__Your assignment__:
Among the lines of data below, reproduce only those from the one with "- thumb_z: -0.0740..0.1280" through the one with "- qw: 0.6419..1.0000", exactly as they stand, both ends included.
-- Opening Marker --
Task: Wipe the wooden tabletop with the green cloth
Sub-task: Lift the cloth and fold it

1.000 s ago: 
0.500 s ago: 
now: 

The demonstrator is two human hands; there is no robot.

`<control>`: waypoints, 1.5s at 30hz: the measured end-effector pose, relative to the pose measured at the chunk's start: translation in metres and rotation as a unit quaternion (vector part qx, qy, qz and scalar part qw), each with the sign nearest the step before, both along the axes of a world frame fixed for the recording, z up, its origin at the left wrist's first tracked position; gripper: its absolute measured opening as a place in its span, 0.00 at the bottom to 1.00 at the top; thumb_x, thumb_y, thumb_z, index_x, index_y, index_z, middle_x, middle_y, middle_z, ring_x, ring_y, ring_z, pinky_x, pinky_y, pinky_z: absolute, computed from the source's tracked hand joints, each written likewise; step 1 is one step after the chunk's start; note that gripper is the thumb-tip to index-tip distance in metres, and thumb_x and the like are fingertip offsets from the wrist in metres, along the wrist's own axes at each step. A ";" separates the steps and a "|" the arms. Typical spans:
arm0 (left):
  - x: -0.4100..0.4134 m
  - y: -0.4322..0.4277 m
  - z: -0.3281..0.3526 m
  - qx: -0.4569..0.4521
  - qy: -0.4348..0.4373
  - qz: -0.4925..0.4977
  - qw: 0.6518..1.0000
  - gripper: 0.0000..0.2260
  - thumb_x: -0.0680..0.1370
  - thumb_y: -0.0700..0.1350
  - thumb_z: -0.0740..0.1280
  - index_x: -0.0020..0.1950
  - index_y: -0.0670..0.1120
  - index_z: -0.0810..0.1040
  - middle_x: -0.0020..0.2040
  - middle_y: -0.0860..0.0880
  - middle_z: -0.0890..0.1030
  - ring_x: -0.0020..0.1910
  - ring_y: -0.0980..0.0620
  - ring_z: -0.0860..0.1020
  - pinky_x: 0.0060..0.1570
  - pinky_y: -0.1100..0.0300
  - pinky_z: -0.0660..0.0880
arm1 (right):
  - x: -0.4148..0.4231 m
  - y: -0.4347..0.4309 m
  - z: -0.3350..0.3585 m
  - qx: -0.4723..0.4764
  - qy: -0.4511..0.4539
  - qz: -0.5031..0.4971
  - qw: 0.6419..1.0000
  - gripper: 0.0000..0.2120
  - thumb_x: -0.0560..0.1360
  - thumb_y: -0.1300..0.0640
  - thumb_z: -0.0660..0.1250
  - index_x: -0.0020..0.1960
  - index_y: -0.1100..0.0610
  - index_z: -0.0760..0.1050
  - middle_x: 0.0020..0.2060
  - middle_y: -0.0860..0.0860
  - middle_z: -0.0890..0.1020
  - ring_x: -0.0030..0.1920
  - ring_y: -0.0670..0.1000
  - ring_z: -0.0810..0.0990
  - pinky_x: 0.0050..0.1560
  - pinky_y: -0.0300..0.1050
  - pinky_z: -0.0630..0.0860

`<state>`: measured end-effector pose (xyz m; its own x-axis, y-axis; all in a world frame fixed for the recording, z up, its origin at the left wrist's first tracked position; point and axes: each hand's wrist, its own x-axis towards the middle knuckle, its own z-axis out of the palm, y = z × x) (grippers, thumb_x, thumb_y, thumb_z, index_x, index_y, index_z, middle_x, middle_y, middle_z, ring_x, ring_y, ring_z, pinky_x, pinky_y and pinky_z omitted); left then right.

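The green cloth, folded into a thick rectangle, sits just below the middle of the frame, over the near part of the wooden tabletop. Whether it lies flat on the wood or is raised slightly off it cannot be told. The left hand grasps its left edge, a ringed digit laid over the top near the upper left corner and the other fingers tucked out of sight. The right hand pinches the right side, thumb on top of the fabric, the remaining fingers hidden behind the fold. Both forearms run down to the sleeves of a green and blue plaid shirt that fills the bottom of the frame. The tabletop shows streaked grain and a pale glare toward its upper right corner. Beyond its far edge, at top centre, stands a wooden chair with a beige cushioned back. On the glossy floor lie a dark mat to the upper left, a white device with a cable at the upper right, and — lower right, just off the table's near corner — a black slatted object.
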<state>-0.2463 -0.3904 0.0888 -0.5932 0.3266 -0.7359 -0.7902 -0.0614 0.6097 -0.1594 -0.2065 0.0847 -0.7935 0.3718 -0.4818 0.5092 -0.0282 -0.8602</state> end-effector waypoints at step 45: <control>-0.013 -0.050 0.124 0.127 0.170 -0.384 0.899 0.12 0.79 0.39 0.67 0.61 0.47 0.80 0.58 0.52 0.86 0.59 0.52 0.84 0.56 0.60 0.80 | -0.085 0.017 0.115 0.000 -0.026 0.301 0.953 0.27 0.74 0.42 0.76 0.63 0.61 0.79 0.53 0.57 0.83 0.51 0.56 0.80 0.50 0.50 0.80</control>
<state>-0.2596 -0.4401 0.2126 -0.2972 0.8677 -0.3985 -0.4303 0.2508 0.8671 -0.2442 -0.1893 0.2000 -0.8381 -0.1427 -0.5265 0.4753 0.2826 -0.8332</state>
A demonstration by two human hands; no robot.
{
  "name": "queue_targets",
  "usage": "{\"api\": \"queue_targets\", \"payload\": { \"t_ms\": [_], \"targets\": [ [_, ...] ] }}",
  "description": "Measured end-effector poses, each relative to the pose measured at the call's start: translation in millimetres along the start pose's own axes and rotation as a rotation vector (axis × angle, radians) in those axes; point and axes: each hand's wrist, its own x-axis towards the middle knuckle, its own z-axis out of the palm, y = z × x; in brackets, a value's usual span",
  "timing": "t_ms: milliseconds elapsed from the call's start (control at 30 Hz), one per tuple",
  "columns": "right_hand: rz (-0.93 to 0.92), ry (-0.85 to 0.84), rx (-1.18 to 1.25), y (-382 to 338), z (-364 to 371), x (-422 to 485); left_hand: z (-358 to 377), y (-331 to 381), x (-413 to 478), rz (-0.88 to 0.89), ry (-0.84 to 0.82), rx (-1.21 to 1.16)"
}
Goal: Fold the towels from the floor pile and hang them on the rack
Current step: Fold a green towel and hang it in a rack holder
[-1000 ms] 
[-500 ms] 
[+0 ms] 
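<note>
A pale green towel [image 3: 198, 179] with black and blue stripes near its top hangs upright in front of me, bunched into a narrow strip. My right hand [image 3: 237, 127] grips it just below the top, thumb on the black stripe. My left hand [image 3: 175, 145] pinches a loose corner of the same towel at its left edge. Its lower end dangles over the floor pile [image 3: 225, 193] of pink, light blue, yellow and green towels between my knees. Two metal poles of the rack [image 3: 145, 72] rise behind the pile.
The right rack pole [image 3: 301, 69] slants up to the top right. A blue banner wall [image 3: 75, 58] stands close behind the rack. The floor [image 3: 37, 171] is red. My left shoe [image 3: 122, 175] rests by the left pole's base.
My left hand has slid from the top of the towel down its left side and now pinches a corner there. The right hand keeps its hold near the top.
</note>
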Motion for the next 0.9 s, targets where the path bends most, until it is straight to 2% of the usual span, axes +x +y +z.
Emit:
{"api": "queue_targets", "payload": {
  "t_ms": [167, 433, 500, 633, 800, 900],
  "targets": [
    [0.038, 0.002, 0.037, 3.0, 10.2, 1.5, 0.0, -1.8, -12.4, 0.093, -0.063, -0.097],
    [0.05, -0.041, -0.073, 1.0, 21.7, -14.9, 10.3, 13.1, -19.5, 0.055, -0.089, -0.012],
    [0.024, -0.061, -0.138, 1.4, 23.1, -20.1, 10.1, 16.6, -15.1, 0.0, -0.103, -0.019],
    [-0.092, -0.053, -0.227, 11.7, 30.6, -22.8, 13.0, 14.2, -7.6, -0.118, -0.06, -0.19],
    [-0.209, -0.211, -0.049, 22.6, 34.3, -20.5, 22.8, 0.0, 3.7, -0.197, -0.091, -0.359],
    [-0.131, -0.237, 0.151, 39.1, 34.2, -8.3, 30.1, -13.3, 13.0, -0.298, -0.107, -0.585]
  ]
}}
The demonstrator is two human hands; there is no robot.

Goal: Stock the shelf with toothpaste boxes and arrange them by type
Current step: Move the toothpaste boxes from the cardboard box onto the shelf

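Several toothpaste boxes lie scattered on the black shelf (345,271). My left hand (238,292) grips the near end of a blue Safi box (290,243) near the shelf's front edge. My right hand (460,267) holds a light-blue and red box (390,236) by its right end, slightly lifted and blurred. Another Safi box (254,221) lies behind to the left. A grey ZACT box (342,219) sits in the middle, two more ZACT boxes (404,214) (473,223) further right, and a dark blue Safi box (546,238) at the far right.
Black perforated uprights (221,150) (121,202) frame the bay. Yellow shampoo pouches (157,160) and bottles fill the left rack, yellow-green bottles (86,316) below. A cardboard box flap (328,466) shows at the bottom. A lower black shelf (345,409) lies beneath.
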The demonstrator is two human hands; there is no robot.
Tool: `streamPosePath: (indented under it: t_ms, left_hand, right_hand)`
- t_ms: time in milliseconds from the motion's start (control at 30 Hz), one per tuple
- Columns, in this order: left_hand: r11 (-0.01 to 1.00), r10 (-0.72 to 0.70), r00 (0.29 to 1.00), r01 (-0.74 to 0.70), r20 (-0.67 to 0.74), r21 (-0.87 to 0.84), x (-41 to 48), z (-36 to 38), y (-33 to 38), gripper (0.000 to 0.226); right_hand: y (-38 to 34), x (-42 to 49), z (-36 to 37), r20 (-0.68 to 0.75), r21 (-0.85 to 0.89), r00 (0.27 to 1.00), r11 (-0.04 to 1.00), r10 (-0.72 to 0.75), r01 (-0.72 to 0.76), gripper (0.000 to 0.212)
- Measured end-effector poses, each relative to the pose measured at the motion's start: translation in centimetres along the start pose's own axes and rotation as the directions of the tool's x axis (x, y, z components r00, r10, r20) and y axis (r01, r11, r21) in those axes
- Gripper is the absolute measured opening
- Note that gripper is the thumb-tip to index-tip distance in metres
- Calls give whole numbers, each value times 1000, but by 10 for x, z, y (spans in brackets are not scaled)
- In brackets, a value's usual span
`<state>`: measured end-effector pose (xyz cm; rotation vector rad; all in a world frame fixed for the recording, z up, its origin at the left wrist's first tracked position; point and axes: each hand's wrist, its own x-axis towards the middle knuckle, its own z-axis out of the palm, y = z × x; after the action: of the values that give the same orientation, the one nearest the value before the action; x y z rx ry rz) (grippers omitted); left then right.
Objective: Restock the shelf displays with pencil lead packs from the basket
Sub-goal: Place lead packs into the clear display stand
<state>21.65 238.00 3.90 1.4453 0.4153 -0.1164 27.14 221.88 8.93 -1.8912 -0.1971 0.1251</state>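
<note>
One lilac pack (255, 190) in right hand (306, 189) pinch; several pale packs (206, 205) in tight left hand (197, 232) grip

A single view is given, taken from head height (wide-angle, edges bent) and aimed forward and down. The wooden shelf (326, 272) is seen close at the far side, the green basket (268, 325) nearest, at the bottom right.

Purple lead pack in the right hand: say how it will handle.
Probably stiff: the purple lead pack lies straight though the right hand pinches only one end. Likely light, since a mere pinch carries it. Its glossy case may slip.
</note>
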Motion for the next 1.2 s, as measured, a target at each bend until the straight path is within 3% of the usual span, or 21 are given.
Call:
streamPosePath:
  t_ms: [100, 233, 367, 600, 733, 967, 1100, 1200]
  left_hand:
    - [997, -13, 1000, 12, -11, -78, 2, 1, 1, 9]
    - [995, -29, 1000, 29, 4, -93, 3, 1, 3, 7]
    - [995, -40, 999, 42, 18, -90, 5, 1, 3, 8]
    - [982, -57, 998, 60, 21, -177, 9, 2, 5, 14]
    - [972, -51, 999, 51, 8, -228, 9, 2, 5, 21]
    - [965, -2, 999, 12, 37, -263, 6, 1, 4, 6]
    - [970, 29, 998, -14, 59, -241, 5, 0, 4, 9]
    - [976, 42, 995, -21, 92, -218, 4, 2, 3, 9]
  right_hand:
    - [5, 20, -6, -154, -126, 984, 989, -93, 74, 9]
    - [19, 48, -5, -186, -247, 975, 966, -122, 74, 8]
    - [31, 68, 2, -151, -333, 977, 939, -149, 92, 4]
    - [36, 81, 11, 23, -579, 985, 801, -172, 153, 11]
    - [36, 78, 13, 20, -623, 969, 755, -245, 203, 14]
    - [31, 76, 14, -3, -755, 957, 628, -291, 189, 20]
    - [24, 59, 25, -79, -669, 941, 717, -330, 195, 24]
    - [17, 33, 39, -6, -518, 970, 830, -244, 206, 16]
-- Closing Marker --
__Solution for this exercise__:
  - thumb_z: -0.0740..0.1280
  - index_x: -0.0020..0.1950
  - index_y: -0.0670..0.1120
  - index_z: -0.0810..0.1040
  - middle_x: -0.0020..0.2040
  - middle_y: -0.0860..0.0880
  - middle_z: -0.0890..0.1030
  - ring_x: -0.0020..0.1910
  - ring_y: -0.0980..0.0620
  - ring_z: -0.0860..0.1020
  - pinky_x: 0.0060..0.1570
  - pinky_y: -0.1100..0.0300
  - pinky_z: -0.0660..0.0880
arm1 (right):
  - x: -0.4148..0.4231 m
  - y: -0.4347..0.4309 m
  - z: -0.3350..0.3585 m
  - qx: -0.4723..0.4764
  - qy: -0.4511..0.4539
  - qz: -0.5031..0.4971
  - qw: 0.6419..1.0000

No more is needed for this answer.